Mis manos continuaban estimulando su clítoris mientras le hablaba. Por otra parte, las bolas chinas continuaban en su interior y le resultaba casi imposible abrir la boca para hablar sin que se le escapara un gemido de placer.

-…Seré bueno y quitaré el trasto de en medio… -.

Me levanté con la intención de que mi esposa notara que me separaba de ella y me dirigí hacia la puerta del dormitorio.

-¿quieres un cigarrito? –pregunté.

-¿ahora? –respondió mi mujer.

-¿Quién te ha dicho que esté hablando contigo? –Le repliqué -¿Y si hay alguien más en casa? ¿Acaso me oíste cerrar la puerta cuando llegué? -.

Se quedó sin palabras. A estas alturas, y aun con los ojos vendados, mi mujer ya no sabía qué pensar y estaba totalmente desconcertada. Lo único que tenía claro es que las bolas chinas la estaban volviendo loca de placer y, por mucho que pudiera preocuparle el hecho de estar a solas o no en casa, no tenía intención de dejar escapar la experiencia que estaba disfrutando y quería vivirla hasta el final.

De todas maneras tampoco quise darle tiempo a que se preocupara demasiado. Podía darse el caso de que se le cortara el rollo y no era plan de que eso ocurriera. Así que volví a entrar en el dormitorio, la cogí de los brazos y la puse en pie. Le quité las esposas y volví a echarla en la cama para que se tumbara boca arriba.

No dudé un segundo en meterme entre sus piernas, sacar las bolas chinas y empezar a comerle el coño a la vez que me la follaba metiéndole tres dedos. Jadeaba de placer. Continué comiéndomela con ansia, cogiéndole el clítoris con la boca como a ella le gusta y jugando con mi lengua a hacerla tocar el cielo. Sus jadeos comenzaron a sonar con más fuerza, estaba a las puertas de llegar al orgasmo y eso me animaba a comérmela con más ansia aún. Separó la pelvis del colchón y me apretó la cabeza contra su entrepierna. Seguí chupándole el clítoris y follándomela con los dedos. Antes tres, ahora cuatro… Entonces por fin pasó y el orgasmo fue tan exagerado como escandaloso. Mi mujer empezó a correrse entre jadeos y suspiros y yo me quedé pegado a su sexo resistiendo sus embestidas pélvicas hasta que comenzó a calmarse.
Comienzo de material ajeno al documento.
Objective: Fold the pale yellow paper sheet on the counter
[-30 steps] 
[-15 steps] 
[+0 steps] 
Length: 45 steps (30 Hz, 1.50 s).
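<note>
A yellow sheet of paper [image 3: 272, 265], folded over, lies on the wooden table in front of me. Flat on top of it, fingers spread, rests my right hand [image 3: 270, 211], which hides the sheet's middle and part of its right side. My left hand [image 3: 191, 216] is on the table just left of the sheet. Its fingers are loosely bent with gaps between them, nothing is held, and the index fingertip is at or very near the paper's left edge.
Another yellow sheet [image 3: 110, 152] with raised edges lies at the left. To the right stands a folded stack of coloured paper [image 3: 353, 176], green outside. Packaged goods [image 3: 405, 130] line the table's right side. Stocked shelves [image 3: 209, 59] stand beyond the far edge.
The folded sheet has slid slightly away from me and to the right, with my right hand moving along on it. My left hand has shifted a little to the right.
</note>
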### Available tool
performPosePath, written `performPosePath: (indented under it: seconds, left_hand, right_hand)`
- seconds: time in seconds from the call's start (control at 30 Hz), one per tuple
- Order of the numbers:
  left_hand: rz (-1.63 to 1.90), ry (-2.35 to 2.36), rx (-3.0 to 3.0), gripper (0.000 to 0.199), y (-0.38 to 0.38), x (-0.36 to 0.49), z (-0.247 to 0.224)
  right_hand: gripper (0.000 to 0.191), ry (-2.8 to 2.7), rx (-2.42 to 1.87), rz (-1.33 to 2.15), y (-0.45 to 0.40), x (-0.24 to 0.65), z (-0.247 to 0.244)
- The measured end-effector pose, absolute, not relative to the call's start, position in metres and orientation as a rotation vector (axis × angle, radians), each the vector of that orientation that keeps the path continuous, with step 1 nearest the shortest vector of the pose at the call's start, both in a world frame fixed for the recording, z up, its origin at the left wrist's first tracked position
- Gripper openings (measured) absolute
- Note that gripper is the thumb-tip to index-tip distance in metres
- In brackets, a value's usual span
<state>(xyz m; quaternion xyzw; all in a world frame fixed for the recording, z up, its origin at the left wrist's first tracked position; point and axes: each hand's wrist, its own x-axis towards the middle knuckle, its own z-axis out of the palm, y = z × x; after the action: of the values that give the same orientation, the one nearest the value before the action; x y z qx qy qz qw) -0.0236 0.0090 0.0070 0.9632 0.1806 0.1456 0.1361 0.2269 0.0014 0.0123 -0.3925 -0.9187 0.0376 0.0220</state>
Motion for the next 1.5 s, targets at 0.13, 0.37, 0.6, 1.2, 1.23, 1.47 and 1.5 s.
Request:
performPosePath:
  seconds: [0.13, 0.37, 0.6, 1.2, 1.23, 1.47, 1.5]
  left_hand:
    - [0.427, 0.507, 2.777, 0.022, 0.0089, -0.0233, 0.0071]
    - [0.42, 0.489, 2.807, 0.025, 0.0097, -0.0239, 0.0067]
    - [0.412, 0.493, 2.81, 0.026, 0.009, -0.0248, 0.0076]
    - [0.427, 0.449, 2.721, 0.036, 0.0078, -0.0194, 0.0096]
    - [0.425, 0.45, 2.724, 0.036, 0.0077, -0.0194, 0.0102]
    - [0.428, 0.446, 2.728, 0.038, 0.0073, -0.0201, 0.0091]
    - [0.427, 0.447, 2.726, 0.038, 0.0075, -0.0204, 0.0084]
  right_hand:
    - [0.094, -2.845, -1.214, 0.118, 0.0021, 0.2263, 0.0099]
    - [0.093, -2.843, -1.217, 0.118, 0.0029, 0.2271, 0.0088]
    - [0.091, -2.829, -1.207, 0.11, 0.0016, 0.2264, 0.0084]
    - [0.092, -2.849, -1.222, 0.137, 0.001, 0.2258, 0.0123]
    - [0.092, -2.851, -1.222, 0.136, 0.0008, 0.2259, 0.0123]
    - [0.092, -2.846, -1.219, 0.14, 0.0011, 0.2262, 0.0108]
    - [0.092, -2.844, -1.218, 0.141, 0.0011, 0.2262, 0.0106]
Me separé de su sexo y subí a besarla en la boca. Mientras lo hacía le desaté el pañuelo y, juntos, esperamos unos segundos antes de que ella se atreviera a abrir los ojos. Cuando por fin lo hizo pudo comprobar que, a pesar de estar la persiana subida, una toalla caía sobre la reja de la ventana de manera que nadie podía haberla visto durante todo el polvo.

A continuación, y victima de la curiosidad, se giró sobre la cama para ver si cerca de la puerta del dormitorio estaba el portátil pero no lo encontró. Lo mismo que tampoco había ninguna otra persona viéndonos desde el salón.

-¿Te ha gustado? –le pregunté.

-Me has acojonao un par de veces pero ha sido increíble –respondió.

-Y… sin embargo… en las tres ocasiones ha terminado por darte igual que fueran verdad o no… ¿Y si lo hubieran sido? -.

No dijo nada, prefirió que nos besáramos. Estaba claro que yo no podía exponerla sin su consentimiento a nada que no le guste y, cuando lo comprobó, respiró aliviada.

-Puedes confiar en mí –le dije –Sólo haremos las cosas que quieras hacer… Pero ahora podemos sumar tres más a la lista… -.